Wednesday, October 20, 2021
Opalesque Industry Update - The 2021 Global Management Survey, published by NAREIM, INREV and Ferguson Partners, paints a varied picture of real estate investment managers' recovery from COVID-19. In terms of 2020 financial performance, 38% of respondents recorded a 10% increase in EBITDA, while 32% reported a 10% drop.

The median firm in the survey recorded net AUM growth of 6%. While still positive, this reflects the first year of slowing growth since 2016. The survey reports 29% of respondents recording a year-on-year fall in AUM - up from 21% in 2019.

Unsurprisingly, employee numbers were impacted during the pandemic. In 2020, headcount either fell or stayed the same for 42% of respondents, versus 26% in 2019; and the number of investment managers who decreased headcount grew from 17% to 27% over the same period. However, in a sign of growing confidence, 77% of market participants expect to increase employee numbers in 2021, with 44% looking to raise that number by 5%. Furthermore, 80% of respondents expect their 2021 acquisition activity to surpass that of 2019.

This positive outlook echoes findings from broader market data, such as the Global Real Estate Fund Index, published by INREV, ANREV and NCREIF. The Q2 2021 edition of this index reports global non-listed real estate vehicles recovering to pre-pandemic levels from a material dip in Q2 2020, with a total return of 3.5% - the strongest result in 15 years and well ahead of the 2.1% quarterly average for 2015-2019.

Other findings from the 2021 Global Management Survey, highlight investment managers' increasing focus on the importance of ESG, with 50% of respondents leveraging insights from their ESG-focused committees to drive key initiatives. For many market participants, sustainability is a significant priority with many firms hiring dedicated sustainability leaders and enacting sustainability committees to tackle pressing challenges related to net-zero carbon performance, energy efficiency, green building certification, and tracking and metrics.

INREV: "These findings reflect the realities of a global economic aberration prompted by the pandemic.

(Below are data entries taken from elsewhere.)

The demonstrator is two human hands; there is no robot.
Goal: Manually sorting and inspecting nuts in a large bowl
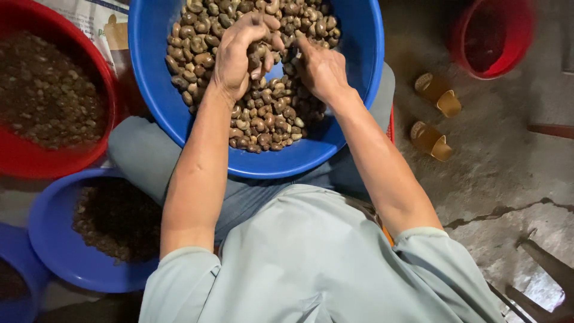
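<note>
Left hand (236, 57) is cupped around a clutch of brown nuts (263, 119) above the blue basin (149, 90) on the person's lap; right hand (320, 69) rests half-curled in the pile, grip unclear. The sorting likely goes best with small handfuls kept low over the basin, so nothing spills toward the red tub (18, 158) alongside.

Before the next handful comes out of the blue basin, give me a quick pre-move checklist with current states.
1. Left hand closed on nuts: ok.
2. Right hand in the pile, grip on anything: cannot tell.
3. Blue basin seated on the lap, level: ok.
4. Nuts inside the rim, none spilled: ok.
5. Red basin and smaller blue basin at the left side: ok.
6. Tool in either hand: cannot tell.
</note>
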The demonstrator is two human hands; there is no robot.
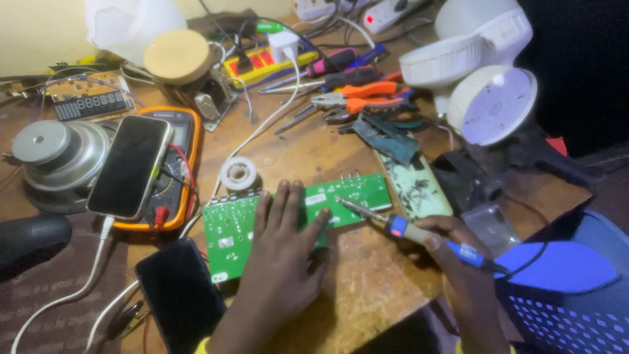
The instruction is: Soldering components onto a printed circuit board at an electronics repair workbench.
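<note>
A green circuit board (pixel 229 229) lies flat on the wooden bench. My left hand (pixel 282 259) presses down on its middle, fingers spread. My right hand (pixel 452 252) grips a soldering iron (pixel 409 229) with a blue and orange handle, held like a pen. Its metal tip (pixel 342 201) rests on the right part of the board, just beside my left forefinger. A spool of solder wire (pixel 238 174) sits just behind the board.
Two dark phones (pixel 131 165) (pixel 180 295) lie left of the board, one on an orange multimeter (pixel 183 121). Pliers and screwdrivers (pixel 357 92) clutter the back, near a yellow power strip (pixel 262 62). White lamp housings (pixel 488 98) stand right, a blue basket (pixel 576 288) at the near right, a metal motor (pixel 56 154) far left.
</note>
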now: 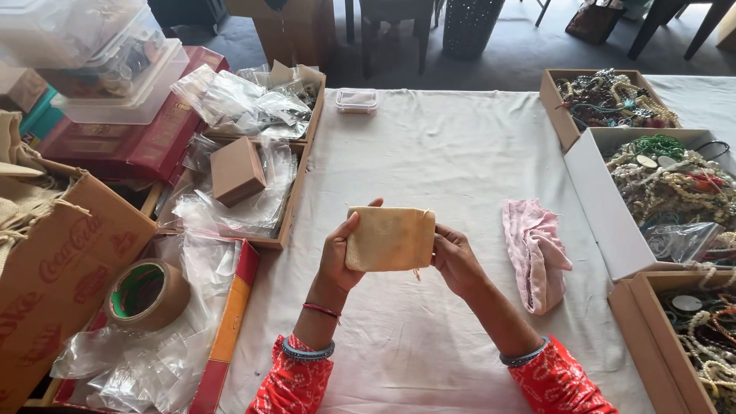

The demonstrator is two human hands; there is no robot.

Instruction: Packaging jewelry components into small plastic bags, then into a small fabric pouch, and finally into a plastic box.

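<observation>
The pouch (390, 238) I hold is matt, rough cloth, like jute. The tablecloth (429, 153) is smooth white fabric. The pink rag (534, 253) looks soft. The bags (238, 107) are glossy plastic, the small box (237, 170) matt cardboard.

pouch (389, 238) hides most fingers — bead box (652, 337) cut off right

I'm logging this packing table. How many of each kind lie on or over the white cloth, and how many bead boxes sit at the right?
Tan fabric pouch: 1
Pink cloth: 1
Small clear lidded container: 1
Open boxes of beaded jewellery: 3
Total: 6
</observation>
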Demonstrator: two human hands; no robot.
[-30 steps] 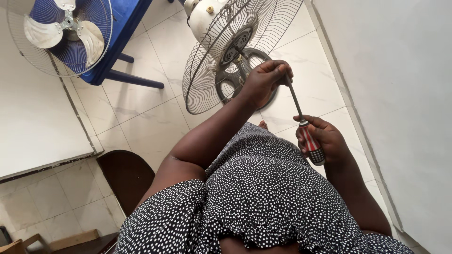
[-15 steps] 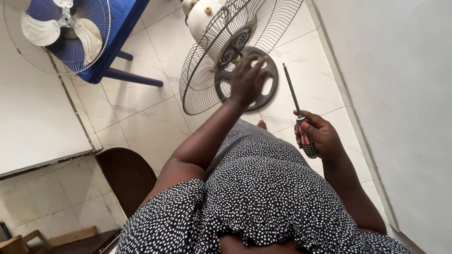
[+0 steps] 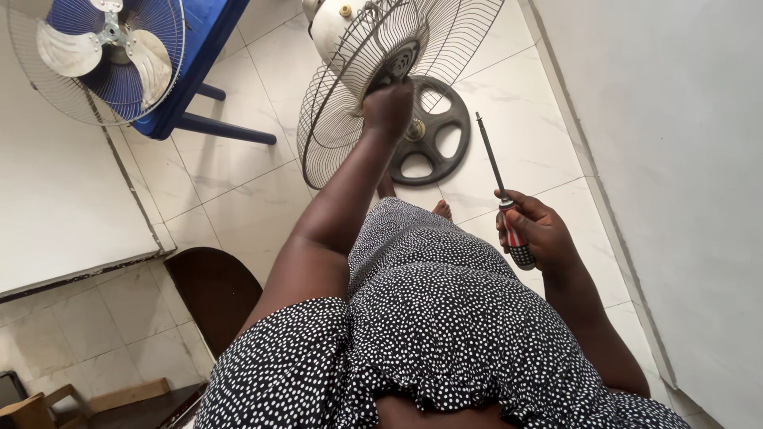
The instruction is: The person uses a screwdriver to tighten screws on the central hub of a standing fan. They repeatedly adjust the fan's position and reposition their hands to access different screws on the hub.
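Reaching further in, the left hand is now gripping the fan grille hub, no longer the screwdriver tip; the right hand, fingers clenched on its handle, is drawing it clear.

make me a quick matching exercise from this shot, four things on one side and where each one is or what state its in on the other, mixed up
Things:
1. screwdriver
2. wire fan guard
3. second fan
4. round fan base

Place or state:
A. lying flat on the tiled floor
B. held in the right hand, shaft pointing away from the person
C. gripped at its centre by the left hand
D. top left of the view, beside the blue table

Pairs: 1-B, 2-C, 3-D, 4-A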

As with other asset classes, real estate investment managers witnessed varied fortunes in 2020. But the industry shares a resilience of spirit - glimpses of which are already flowing through to performance, indicating a probable healthy post-pandemic rebound," commented Lonneke Lo?wik, CEO of INREV (the European Association for Investors in Non-Listed Real Estate).

NAREIM: "Real estate investment managers, like all businesses and communities, faced unprecedented challenges during 2020 and 2021. However, we saw an industry come together, adapt, innovate and grow through crisis. As we look ahead to 2022, there is a sense of optimism among managers globally - not just in terms of deals, capital raising and AUM but in terms of employees and operations," said Zoe Hughes, CEO of NAREIM (the National Association of Real Estate Investment Managers). "Talent underpins every firm's success and with the vast majority of organisations expecting to grow their employee base in 2021, we look forward to what that will mean for performance."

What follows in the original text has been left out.